"If you get away with it," said Windy, "I won't complain to the police. Put up or shut up."

Well, it looked like finding the money. We knew that Windy couldn't break a 90 to save his life, and Cupid had done the course in an 84, using nothing but a putting cleek.

"How many clubs can I have?" asked Cupid with his usual caution in the matter of bets.

"Oh, six or eight," answered Windy. "Makes no difference to me."

"I'll take eight," said Cupid briskly. "And if you don't mind, I'll post a check. I'm not in the habit of carrying the entire cash balance in my jeans."

"Fair enough!" said Windy. "You boys are all witnesses to the terms of this bet. I'm to pick out eight clubs—eight new ones—and Cutts here is to play with 'em. Is that understood?"

"Perfectly!" grinned Cupid. "It'll just cost you fifty fish to find out that a mechanical golfer can lick you with strange weapons."

Windy went out and Cupid promised us all a dinner on the proceeds of the match.
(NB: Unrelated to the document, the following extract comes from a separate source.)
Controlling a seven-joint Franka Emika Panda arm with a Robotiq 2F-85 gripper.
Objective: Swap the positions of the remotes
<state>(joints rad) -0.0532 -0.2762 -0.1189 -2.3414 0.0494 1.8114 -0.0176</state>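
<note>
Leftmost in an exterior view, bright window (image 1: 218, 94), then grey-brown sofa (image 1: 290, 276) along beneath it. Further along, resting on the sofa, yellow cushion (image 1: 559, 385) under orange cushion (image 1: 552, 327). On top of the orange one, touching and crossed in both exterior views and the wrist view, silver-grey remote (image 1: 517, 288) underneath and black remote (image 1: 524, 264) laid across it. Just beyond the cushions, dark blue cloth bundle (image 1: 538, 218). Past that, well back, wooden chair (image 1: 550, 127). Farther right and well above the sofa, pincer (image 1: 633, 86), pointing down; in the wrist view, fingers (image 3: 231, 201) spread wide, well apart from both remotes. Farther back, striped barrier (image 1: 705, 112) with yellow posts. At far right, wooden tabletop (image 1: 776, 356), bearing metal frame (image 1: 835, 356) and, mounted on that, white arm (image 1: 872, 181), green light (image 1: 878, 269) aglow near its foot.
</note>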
"I don't want the fellow's money," said he, "but Windy's entirely too fresh for a new member. A beating will do him good and make him humble. Eight clubs. If he brings me only two or three that I can use—a driver, a mid-iron, and a putter—I'll hang his hide on the fence too easy. He's made a bad bet."

But it wasn't such a bad bet after all. Windy came back with eight clubs in the crook of his arm, and when Cupid caught a glimpse of the collection he howled himself purple in the face, and no wonder. Eight nice, new, shiny, mashie niblicks!